There's an enormous demand in China for these products. There's not a lot being talked about and done about it, but it's serious money.
Tom Kramer, a Yangon-based researcher with the Transnational Institute, said the Myanmar government lets ceasefire groups like the NDAA do more or less whatever they want, “as long as they don’t go into opposition politics”.
Given the rising Chinese demand, the peculiar political arrangements in Mong La have created the perfect spot for wildlife traders.
“There’s an enormous demand in China for these products,” he said. “There’s not a lot being talked about and done about it, but it’s serious money.”
For its own part, the NDAA denies it has turned a blind eye to the illegal animal trade. One senior official, who spoke on condition of anonymity because he was not authorised to speak to the media, said the police frequently raided wildlife shops and confiscated contraband. “We will crack down on it,” the official said, though he admitted it was challenging. “Most of the high-end restaurants have wild animals, because when the rich people come they say, ‘I want to eat this one, I want to eat that one’. They don’t want to eat livestock raised in the farm, because of antibiotics or something.”
But Nijman remained unconvinced that there has been any real attempt to stem the sale of products like ivory and tiger bones – trade that appeared to have official backing.
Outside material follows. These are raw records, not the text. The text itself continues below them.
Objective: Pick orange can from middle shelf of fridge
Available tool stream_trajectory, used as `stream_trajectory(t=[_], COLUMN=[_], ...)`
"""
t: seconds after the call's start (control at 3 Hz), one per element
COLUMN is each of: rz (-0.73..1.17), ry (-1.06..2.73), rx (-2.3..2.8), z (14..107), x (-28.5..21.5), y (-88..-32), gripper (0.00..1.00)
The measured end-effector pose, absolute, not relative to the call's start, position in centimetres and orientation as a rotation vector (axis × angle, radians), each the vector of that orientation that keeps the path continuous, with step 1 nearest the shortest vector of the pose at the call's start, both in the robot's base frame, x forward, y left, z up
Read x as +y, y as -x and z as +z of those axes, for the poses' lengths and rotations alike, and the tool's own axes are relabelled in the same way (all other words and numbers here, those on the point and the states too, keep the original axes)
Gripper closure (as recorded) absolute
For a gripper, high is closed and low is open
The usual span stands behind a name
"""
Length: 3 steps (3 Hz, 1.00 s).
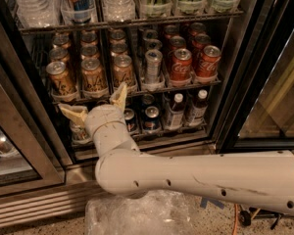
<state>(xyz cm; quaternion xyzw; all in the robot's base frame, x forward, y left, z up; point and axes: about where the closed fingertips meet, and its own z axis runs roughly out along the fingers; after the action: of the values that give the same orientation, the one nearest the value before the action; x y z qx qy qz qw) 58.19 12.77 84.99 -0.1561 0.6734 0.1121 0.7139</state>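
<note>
Plainly, the risk: lifting, my fingers could snag the middle shelf's (pixel 186 85) front rail or topple neighbours, the fridge's (pixel 245 72) cans standing packed. My gripper (pixel 97 104), spread wide and empty, hovers just below the front-row orange can (pixel 93 75).

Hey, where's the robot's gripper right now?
In the camera view, the gripper is left of centre with its fingers open, just below the front rail of the middle shelf, under the middle front orange can.
</note>
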Motion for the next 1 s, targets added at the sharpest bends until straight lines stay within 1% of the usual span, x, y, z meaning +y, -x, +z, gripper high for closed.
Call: stream_trajectory(t=[0.33, 0.67, 1.0], rz=[0.258, 0.258, 0.258], ry=[0.386, 0.386, 0.386], rx=[1.516, 1.516, 1.516], z=[83.67, 83.68, 83.68], x=[15.42, 15.42, 15.42], y=[-58.11, -58.11, -58.11], gripper=[0.00, 0.00, 0.18])
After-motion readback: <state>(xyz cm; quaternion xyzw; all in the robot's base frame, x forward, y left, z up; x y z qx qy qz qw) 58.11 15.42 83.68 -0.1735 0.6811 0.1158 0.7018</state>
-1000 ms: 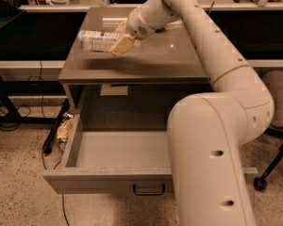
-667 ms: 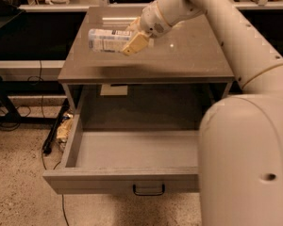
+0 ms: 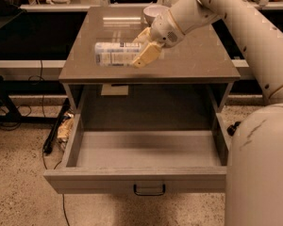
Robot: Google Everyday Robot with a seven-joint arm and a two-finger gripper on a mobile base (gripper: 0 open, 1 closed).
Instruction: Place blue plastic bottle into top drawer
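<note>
The blue plastic bottle [image 3: 114, 53] has a whitish label with bluish print. It lies sideways in the grip of my gripper [image 3: 144, 48], held just above the front left part of the grey tabletop [image 3: 198, 55]. The yellowish fingers [image 3: 147, 54] are shut around the bottle's right end. The top drawer [image 3: 141, 150] stands pulled wide open below the tabletop, and its inside is empty. Its flat front panel carries a small dark handle [image 3: 149, 189].
A white bowl [image 3: 153, 13] sits at the back of the tabletop, just behind the gripper. My white arm [image 3: 259, 126] fills the right side of the view. A bag [image 3: 65, 128] and cables lie on the floor left of the cabinet.
The gripper has carried the bottle forward and to the right, toward the front edge of the tabletop. The white bowl behind it has come into view.
</note>
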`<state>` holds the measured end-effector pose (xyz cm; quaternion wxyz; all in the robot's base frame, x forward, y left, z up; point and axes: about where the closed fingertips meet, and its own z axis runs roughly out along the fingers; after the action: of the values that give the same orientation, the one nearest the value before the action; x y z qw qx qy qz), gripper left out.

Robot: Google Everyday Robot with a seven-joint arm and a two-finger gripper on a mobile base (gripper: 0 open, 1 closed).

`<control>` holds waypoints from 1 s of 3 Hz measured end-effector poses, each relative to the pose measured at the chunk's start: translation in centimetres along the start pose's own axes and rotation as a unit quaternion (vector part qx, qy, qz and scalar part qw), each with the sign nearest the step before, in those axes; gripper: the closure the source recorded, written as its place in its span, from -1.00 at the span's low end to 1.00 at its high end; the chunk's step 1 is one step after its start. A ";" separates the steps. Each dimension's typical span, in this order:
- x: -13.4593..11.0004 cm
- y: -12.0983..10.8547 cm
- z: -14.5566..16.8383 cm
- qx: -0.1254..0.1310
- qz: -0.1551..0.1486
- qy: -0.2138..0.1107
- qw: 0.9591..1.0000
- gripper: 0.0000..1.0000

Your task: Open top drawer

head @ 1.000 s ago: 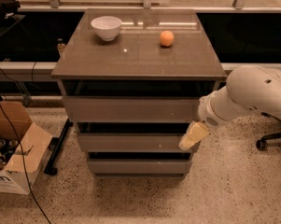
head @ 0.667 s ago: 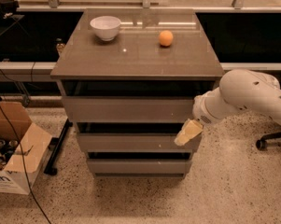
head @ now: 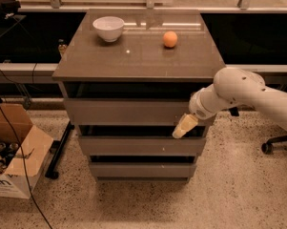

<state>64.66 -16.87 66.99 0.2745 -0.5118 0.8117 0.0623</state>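
Note:
The top drawer point(head: 126, 111) is the uppermost and widest grey-brown front of three, under the cabinet's flat top point(head: 138, 56). A dark gap shows above its front panel. My gripper point(head: 183, 127) reaches in from the right on a white arm point(head: 238, 92). Its pale fingers point down-left in front of the drawer's lower right corner, at the gap above the middle drawer point(head: 138, 146).
A white bowl point(head: 108, 28) and an orange point(head: 170, 38) sit on the cabinet top. The bottom drawer point(head: 143, 170) is the narrowest. An open cardboard box point(head: 14, 159) with cans stands on the floor at left, with cables beside it. A chair base point(head: 276, 143) is at right.
My gripper and arm have moved a little left and up, from beside the middle drawer's right end to the top drawer's lower right corner. The drawers have not visibly moved.

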 end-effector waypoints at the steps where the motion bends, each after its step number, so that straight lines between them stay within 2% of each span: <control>1: -0.1 0.1 1.9 -0.024 -0.004 0.002 1.000 -0.62; 2: 0.8 1.0 1.3 -0.037 -0.008 0.018 0.999 -0.17; 3: 0.6 0.9 0.9 -0.037 -0.008 0.018 0.999 0.31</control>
<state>64.00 -16.57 65.70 0.2415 -0.5289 0.8096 0.0805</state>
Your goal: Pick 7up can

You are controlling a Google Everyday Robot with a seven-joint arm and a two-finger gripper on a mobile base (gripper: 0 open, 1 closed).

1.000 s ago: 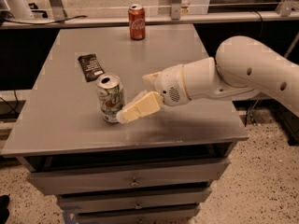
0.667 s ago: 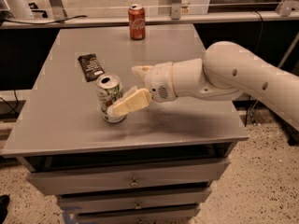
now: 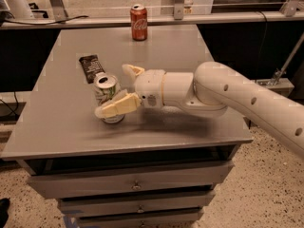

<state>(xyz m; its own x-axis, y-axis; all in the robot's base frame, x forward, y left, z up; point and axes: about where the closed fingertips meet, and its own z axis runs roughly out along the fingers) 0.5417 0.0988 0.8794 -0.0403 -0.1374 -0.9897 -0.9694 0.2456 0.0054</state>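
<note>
The 7up can [image 3: 105,84], whitish-silver with green and red markings and a silver top, stands upright on the grey table [image 3: 57,127], left of the middle. My gripper [image 3: 112,90] reaches in from the right on a white arm [image 3: 223,91]. It is open, with the can between its cream fingers. One finger [image 3: 116,107] crosses in front of the can's lower body. The other finger [image 3: 132,71] sits behind and to the right of the can, with a small gap showing.
A red cola can [image 3: 138,22] stands at the table's far edge. A dark flat packet [image 3: 91,67] lies just behind the 7up can. The table has drawers [image 3: 135,184] below its front edge. A railing and floor lie beyond.
My gripper has moved left and forward. Its fingers went from beside the 7up can to either side of it. The can has not moved.
</note>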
Like prostitution, the availability of banned animal products seemed to be an integral part of Mong La’s casino-based economy.
“You go out gambling, in the evening you get yourself a prostitute, and then you eat the stuff you can’t eat at home,” he said. “It’s the whole package that makes it attractive.”
While China has made some recent moves to crack down on the wildlife trade, banning rare animals from official banquets and passing tough new laws against the consumption of tiger bone wine and endangered creatures like pangolins, it, too, turns a blind eye to the Chinese tourists who cross into Mong La – often illegally – to buy wild animal products.
“Right near the border there are small trails. People simply walk across the border, without any documents,” said Wang Bangyuan, a public health specialist who has worked extensively in the China-Myanmar border region.
‘It’s a battle that they cannot really win’
Wang said that despite occasional large busts, the forestry police who enforce China’s wildlife protection laws also remain under-funded and ill-equipped.
“It’s like drug trafficking,” he said. “It’s illegal, it’s being enforced, but the police are understaffed and they’re fighting against a business which is quite lucrative. So it’s a battle that they cannot really win.”
China has taken a harder line with the NDAA in the past. In 2003, after becoming angry that corrupt officials were losing billions of yuan in Mong La’s casinos, Chinese forces stormed across the border and shut the operations down. The NDAA responded by shifting the gambling operations 16km to the south, but the shells of derelict casinos still dot the hills around town – a reminder of the region’s heavy reliance on China. A similar crackdown took place in 2011 in Boten, a casino town on the Laotian-Chinese border, which became a ghost-town overnight after China shut off access to Chinese electricity and cellphone networks.
For now, however, local authorities in Yunnan seem happy to tolerate the economic free-for-all in Mong La. Nijman said that without action on their part, it would be hard to stem the flow of ivory and other endangered animal products.
But, “if the gambling were to stop there”, he said, “the whole thing would collapse”.